What you give back must match the data below character for character.

+++ DATA

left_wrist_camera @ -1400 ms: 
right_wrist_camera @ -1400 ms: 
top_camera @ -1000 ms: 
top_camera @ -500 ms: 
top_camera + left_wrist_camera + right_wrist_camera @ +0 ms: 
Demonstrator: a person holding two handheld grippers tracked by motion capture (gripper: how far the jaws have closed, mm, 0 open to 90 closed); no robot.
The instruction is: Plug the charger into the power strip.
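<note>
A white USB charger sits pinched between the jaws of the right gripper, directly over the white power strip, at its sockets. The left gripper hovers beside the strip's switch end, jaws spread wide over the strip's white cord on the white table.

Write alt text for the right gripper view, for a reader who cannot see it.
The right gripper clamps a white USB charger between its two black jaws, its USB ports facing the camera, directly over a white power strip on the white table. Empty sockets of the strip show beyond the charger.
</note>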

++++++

* [EXERCISE ANSWER]
left_wrist_camera @ -1400 ms: 
right_wrist_camera @ -1400 ms: 
top_camera @ -1000 ms: 
top_camera @ -500 ms: 
top_camera + left_wrist_camera + right_wrist_camera @ +0 ms: 
Demonstrator: a person holding two handheld grippers tracked by motion capture (gripper: how far the jaws have closed, mm, 0 open to 90 closed); no robot.
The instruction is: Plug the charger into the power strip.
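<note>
A white USB charger sits pinched between the jaws of the right gripper, directly over the white power strip, at its sockets. The left gripper hovers beside the strip's switch end, jaws spread wide over the strip's white cord on the white table.

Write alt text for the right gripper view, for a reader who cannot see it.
The right gripper clamps a white USB charger between its two black jaws, its USB ports facing the camera, directly over a white power strip on the white table. Empty sockets of the strip show beyond the charger.
</note>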

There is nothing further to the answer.